> _WORK TO COMPLETE_:
As you print the data below, keep every line exactly as it is and leave the images behind.
(STORED DATA)
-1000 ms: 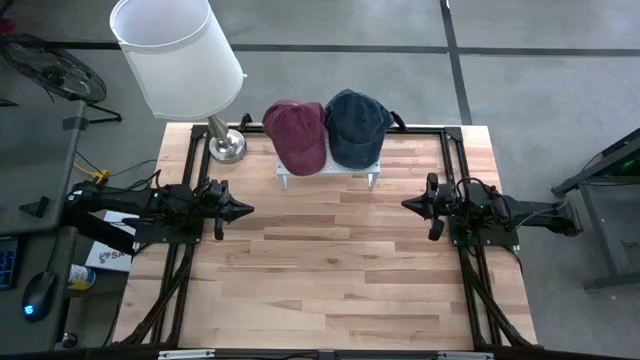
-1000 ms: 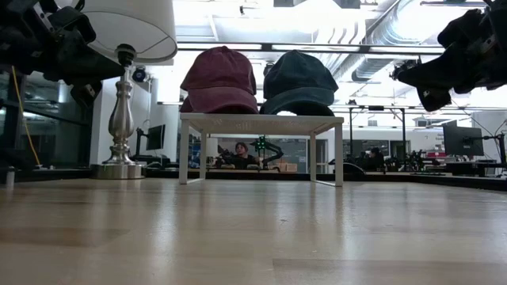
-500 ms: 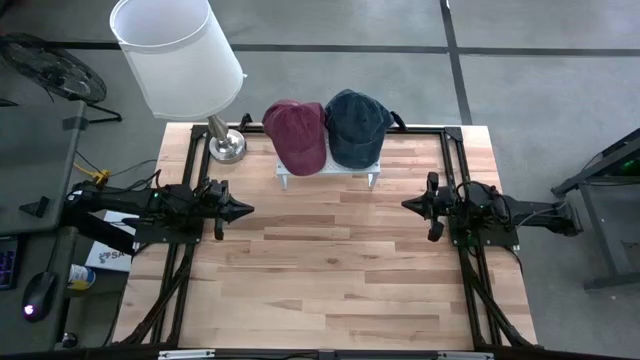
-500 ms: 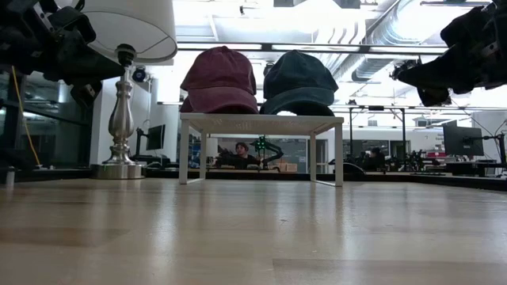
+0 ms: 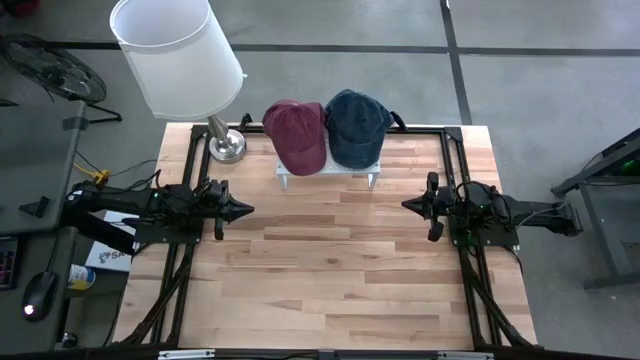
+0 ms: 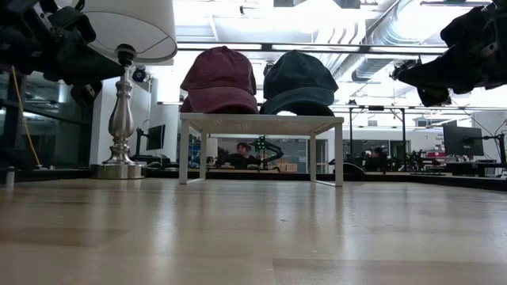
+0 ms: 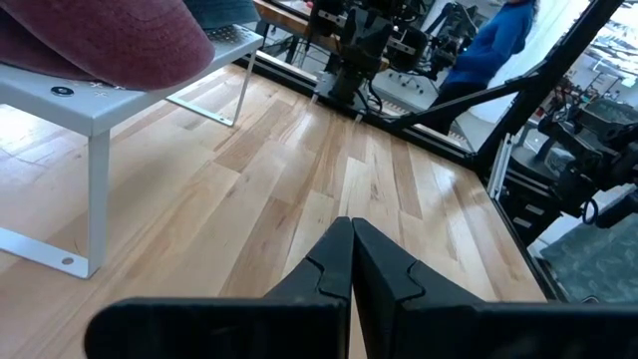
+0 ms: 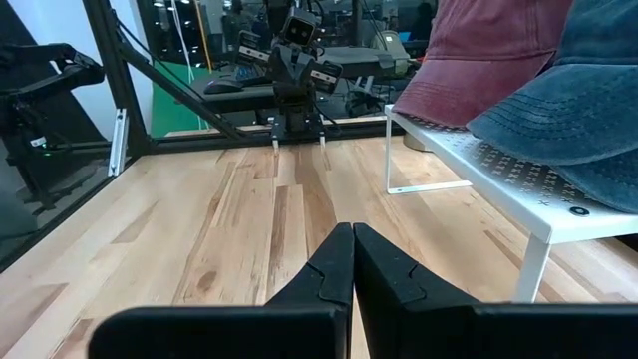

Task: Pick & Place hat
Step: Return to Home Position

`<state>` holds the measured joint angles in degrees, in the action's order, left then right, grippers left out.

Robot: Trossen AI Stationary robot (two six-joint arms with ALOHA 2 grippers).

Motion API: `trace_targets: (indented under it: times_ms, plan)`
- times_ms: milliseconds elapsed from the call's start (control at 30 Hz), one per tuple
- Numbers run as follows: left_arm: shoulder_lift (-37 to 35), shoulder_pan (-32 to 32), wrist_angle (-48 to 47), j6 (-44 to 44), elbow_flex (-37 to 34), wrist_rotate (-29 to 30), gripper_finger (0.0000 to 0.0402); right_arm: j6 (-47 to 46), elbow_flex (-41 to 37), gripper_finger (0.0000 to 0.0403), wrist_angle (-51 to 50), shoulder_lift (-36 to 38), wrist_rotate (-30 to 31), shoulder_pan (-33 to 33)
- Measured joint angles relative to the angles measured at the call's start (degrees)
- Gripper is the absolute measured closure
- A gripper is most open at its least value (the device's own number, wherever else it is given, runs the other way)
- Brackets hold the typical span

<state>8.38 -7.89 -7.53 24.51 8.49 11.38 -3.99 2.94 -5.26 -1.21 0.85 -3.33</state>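
Observation:
A maroon cap (image 5: 297,134) and a dark blue cap (image 5: 355,127) sit side by side on a low white rack (image 5: 327,172) at the table's far middle; both also show in the low view, maroon (image 6: 219,80) and blue (image 6: 300,81). My left gripper (image 5: 250,210) hovers shut and empty at the table's left side, fingers pointing right (image 7: 351,239). My right gripper (image 5: 405,204) hovers shut and empty at the right side, fingers pointing left (image 8: 353,244).
A lamp with a white shade (image 5: 176,55) and a metal base (image 5: 226,146) stands at the far left corner. Black frame rails (image 5: 176,270) run along the table's left and right sides. Bare wood (image 5: 330,270) lies between the grippers and toward the near edge.

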Motion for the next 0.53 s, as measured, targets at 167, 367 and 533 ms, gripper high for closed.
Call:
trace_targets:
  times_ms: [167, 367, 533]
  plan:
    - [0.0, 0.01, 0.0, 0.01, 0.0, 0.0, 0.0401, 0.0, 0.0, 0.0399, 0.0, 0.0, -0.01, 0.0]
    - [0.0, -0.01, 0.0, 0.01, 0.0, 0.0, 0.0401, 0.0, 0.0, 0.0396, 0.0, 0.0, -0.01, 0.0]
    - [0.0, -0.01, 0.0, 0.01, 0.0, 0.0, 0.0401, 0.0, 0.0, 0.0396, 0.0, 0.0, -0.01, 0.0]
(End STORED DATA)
> _OUTPUT OF THE TASK_:
-1000 ms: 
-1000 ms: 
-500 ms: 
-500 ms: 
+0 ms: 
+0 ms: 
+0 ms: 
+0 ms: 

Task: Pick & Place hat
Step: Return to Home Position

`<state>` holds the measured joint angles in degrees, in the action's order, left then right, grippers left out.

Robot: Trossen AI Stationary robot (two six-joint arms with ALOHA 2 grippers).

Motion API: `trace_targets: (indented under it: times_ms, plan)`
- times_ms: milliseconds elapsed from the call's start (control at 30 Hz), one per tuple
- Numbers run as follows: left_arm: shoulder_lift (-37 to 35), shoulder_pan (-32 to 32), wrist_angle (-48 to 47), j6 (-44 to 44), elbow_flex (-37 to 34), wrist_rotate (-29 to 30), gripper_finger (0.0000 to 0.0402); right_arm: j6 (-47 to 46), elbow_flex (-41 to 37), gripper_finger (0.0000 to 0.0403), wrist_angle (-51 to 50), shoulder_lift (-36 to 38), wrist_rotate (-30 to 31), shoulder_pan (-33 to 33)
- Measured joint angles relative to the angles measured at the call's start (degrees)
- Gripper is the absolute measured closure
- A gripper is most open at its least value (the device's own number, wherever else it is given, runs the other way)
- Brackets hold the typical span

<state>8.38 -7.89 -7.53 24.51 8.49 11.38 -3.99 2.94 -5.26 -1.21 0.85 -3.33</state>
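Observation:
A maroon cap (image 5: 297,134) and a dark blue cap (image 5: 355,127) sit side by side on a low white rack (image 5: 327,172) at the table's far middle; both also show in the low view, maroon (image 6: 219,80) and blue (image 6: 300,81). My left gripper (image 5: 250,210) hovers shut and empty at the table's left side, fingers pointing right (image 7: 351,239). My right gripper (image 5: 405,204) hovers shut and empty at the right side, fingers pointing left (image 8: 353,244).
A lamp with a white shade (image 5: 176,55) and a metal base (image 5: 226,146) stands at the far left corner. Black frame rails (image 5: 176,270) run along the table's left and right sides. Bare wood (image 5: 330,270) lies between the grippers and toward the near edge.
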
Motion for the next 0.53 s, as measured, targets at 167, 367 and 533 ms, gripper high for closed.
Call:
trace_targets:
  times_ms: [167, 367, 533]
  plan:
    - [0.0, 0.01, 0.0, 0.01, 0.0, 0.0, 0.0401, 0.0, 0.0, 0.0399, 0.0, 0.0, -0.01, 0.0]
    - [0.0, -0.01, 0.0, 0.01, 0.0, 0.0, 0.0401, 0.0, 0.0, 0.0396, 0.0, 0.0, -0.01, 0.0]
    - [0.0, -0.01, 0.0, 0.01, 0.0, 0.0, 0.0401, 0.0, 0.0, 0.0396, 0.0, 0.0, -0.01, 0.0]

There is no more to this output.